Дабы в пути не умереть с голоду, они на единственной в вагоне «буржуйке» варили похлебку из прихваченных впопыхах круп и семенной, не сгодившейся им нынче, картошки, а из муки делали затирку. Мужики для этой, в том числе, цели на больших станциях добывали воду. По ночам семьи отгораживались импровизированными «ширмами», расстилали на сено кошму и под стук вагонных колес засыпали. В качестве уборной им служило ведро в углу за мешковиной, из которого дежурный по установленному самими попутчиками графику, периодически выплескивал между станциями скопившееся «добро».

Самым ярким воспоминанием у Полины Васильевны был некий дед Емельян по фамилии Белозеров, с которым она с первого же дня очень подружилась. Возможно, их в первую очередь сближало то обстоятельство, что из всего количества попутчиков в их «купе» веселый и жизнерадостный дед Емеля, которому перевалило хорошо за семьдесят, был самым старым, а Полина – самой младшей. С самого начала пути дед Емеля почти всю дорогу не выпускал из рук свою старенькую балалайку, а когда кто-то из женщин вдруг начинал тихонько всхлипывать, сетуя на ситуацию, в которой они оказались, он, тихонько наигрывая мелодию повеселее, говорил, будто самому себе, да присевшей на сено у его ног Полине:

– Лишь бы не было войны… Такую войну пережили, такой голод и мор выдюжали, а это – по сравнению с мировой революцией – тфу! Брат ведь брата теперь не убивает… Да и самолеты не бомбят, танки не стреляют, дороги не взрывают. И кушать, Слава Господу, есть чего. Та даже куда оправляться вон есть… Правда, Полинка?!

– Правда, деда! – радостно поддакивала Полинка.– А что такое «оправляться»?

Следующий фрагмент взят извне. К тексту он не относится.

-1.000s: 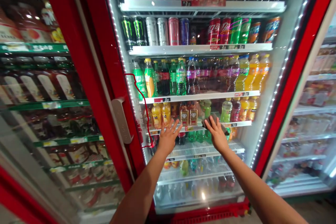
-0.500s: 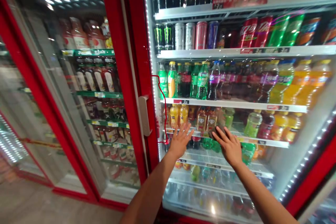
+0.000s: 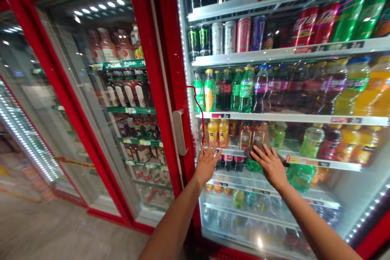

– А переваренную пищу есть куда девать.

– М-гм. Давайте, дедушка, дальше!

И дед продолжал:

– Нас же не в тюрьму и не в концлагерь везут, и не на чужбинушку гонят, а на юг и на добрые дела. Здесь с помощью Божией разробыли земельку под хлеб? Разробыли! Значит, и там разробым под хлопок. И там нас Господь не оставит, коль оставил жить после такой-то войны. А будет хлопок – будет и на что покушать и что надеть всем людям. Да, Полинушка?

– Да, деда!

– Вот и Полинка со мною согласная. Сколько ты хочешь платьев, Полинка?

– А сколько можно?

– Да сколько захочешь!

– Я хочу… А можно целых два?! – Подпрыгнув, вскрикнула Полинка, и, загибая на руке пальчики, немного подумав, добавила. – Ой, нет, целых три: одно, чтобы дома носить, второе, ну, которое еще красивее – в Храм, а третье, тоже красивое – в гости к кому-нибудь ходить, и доберегу его для школы.

– Так, что, братья и сестры, считай, у нашей Полинки уже три платья из чистого хлопка имеются, ну?! А вы нюни пораспускали! Эх-ма…

Потом дед, будто устав играть, просил Полину читать, якобы, одному ему молитвы, которых она, благодаря бабе Наташе, знала целое множество. Когда молитвы закончились, а Полине хотелось еще и еще что-нибудь рассказать так полюбившемуся деду Емеле, она вдруг предложила:

– А давайте я вам стишок теперь расскажу!

– Какой стишок?

– Про Ленина.

– Ой, Полиночка, давай-ка лучше ты отдохни маненько.

– А я и не устала вовсе! Ну, послушайте. Он не такой уж длинный…

– Нет, давай стишок завтра, путь еще долгий. А сегодня я еще поиграю, а ты спляшешь.

Назавтра, когда у Полины вновь иссяк запас молитв, она вновь повторила свое предложение о стишке про Ленина, на что дед Емельян ласково ответил:

– Да я уж и так хорошо отдохнул, Полиночка, пока ты молитвы читала. Поэтому я лучше поиграю, а стишок оставим на завтра.

Но и на третий день именно в конце самой последней молитвы дед, как назло, вздремнул, а Полина не отважилась его побеспокоить на тему стишка. И в каждые последующие дни после прочтения Полинкой молитв, стих про Ленина оставался не рассказанным, потому как дед всякий раз тонко и изящно уходил от его прослушивания, находя какие-то причины. Полина, будучи уверена, что она-де не завтра, так послезавтра таки расскажет этот стих, вовсе не обижалась на деда. Единственное, что ее, пожалуй, смущало, то это то, что никто из попутчиков не проявил и намека для того, чтобы подбить деда Емельяна, дабы тот, наконец, позволил ей это сделать. Безмолвствовали на этот счет даже самые родные: и мама Вера, и баба Наташа, и дед Назар.